I can think of many ways:
Seeds & Seedling
Flowers are subject to life spans of their own. When this internal ecological time encounters our industrialized systems, the flower is subjected to new human economies of time: cut from its roots, transported, bought, sold, transported again, now into someone’s home, into a new vessel, where it will most likely die its final death.
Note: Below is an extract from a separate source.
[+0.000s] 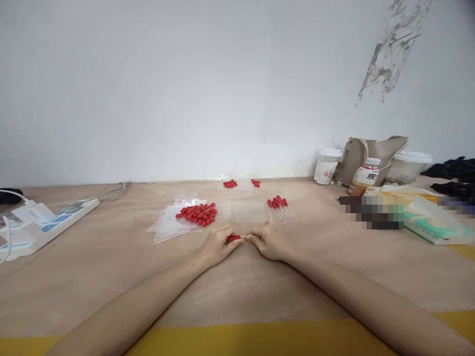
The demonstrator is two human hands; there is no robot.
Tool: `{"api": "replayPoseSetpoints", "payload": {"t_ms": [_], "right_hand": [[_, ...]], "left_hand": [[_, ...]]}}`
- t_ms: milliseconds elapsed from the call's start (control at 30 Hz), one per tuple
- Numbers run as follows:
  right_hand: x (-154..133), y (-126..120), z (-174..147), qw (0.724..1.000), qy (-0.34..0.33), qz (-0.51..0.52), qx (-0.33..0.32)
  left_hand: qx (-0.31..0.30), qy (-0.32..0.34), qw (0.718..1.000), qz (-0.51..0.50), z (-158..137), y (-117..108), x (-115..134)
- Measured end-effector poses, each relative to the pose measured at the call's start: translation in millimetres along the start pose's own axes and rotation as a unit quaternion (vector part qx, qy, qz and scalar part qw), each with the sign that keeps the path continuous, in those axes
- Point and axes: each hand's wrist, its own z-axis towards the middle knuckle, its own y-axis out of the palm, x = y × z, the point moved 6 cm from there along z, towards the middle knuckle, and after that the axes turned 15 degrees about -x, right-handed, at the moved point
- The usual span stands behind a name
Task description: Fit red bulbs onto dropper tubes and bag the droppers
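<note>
My left hand [219, 244] pinches a red rubber dropper bulb [233, 238]. Fingers of my right hand [270, 241] are closed on a thin clear dropper tube, most of it hidden; its end meets the bulb's open end between the hands. How deep the tube sits inside cannot be seen. Beyond my left hand lies a pile of red bulbs [200, 214], partly on clear plastic bags [166, 226]. A row of clear tubes [241, 211] stretches across the middle. Several droppers with bulbs on their tubes [281, 208] lie past my right hand.
Against the wall lies a clear bag with more red bulbs [230, 183] and tubes. At left is a power strip [55, 227] with plugs and cables. On the right stand a lidded cup [328, 167], a bottle [365, 177], a grey bag [386, 148] and a green box [434, 228].
</note>
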Motion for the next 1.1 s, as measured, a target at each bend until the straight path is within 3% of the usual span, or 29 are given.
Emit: {"api": "replayPoseSetpoints", "payload": {"t_ms": [167,300,633,833,967,1033,1100], "right_hand": [[1.0,-9.5,-6.5,0.991,-0.049,-0.118,0.036],[5.3,-8.2,-10.5,0.975,-0.078,-0.205,0.040],[1.5,-7.1,-11.5,0.966,-0.107,-0.232,0.024],[-2.1,-5.9,-15.3,0.968,-0.099,-0.231,0.032],[-6.1,-6.4,-16.6,0.968,-0.094,-0.229,0.029],[-2.3,-11.2,-16.8,0.972,-0.066,-0.222,0.035],[11.2,-21.9,-16.9,0.978,0.007,-0.201,0.057]], "left_hand": [[0.023,-0.012,1.000,0.011,-1.6,-2.8,-3.7],[0.005,0.002,1.000,0.025,-3.5,-0.1,-5.1],[-0.019,0.047,0.997,0.063,-6.4,2.2,-1.7],[0.000,0.055,0.996,0.071,-8.5,1.0,-0.3],[0.023,0.004,0.998,0.054,-7.8,-5.5,-0.2],[0.030,-0.028,0.999,0.034,-7.9,-8.7,-2.3],[0.038,-0.058,0.997,0.017,-8.9,-11.3,-6.5]]}}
Collage is an act of chance. It is the coming together of distinct ideas, materials, elements, that may have never found each other in the first place. Or maybe, parts whose collaged fate preordained their meeting. Individual parts, each subject to its own temporal rhythms, cut away from their larger contextual wholes. Now, cemented to a surface, condemned eternally to a fragmented life, together. New bodies cut from old ones. Collage implies
an embodied physicality, and the word itself, with french origins,
feels at the same time fragile.
Assemblage is a collection or gathering of things
or people. A work of art made by grouping found
or unrelated objects fitted together.
The word suturing means to stitch up (a wound or incision) with a suture. A suture is both an action and a method that drives that action. It is both a verb and a noun. The noun means, a stitch or row of stitches holding together the edges of a wound or surgical incision. It could also refer to
an immovable junction between two bones, such as those of the skull. This second meaning implies a single point of contact with the surface, rather than total coverage.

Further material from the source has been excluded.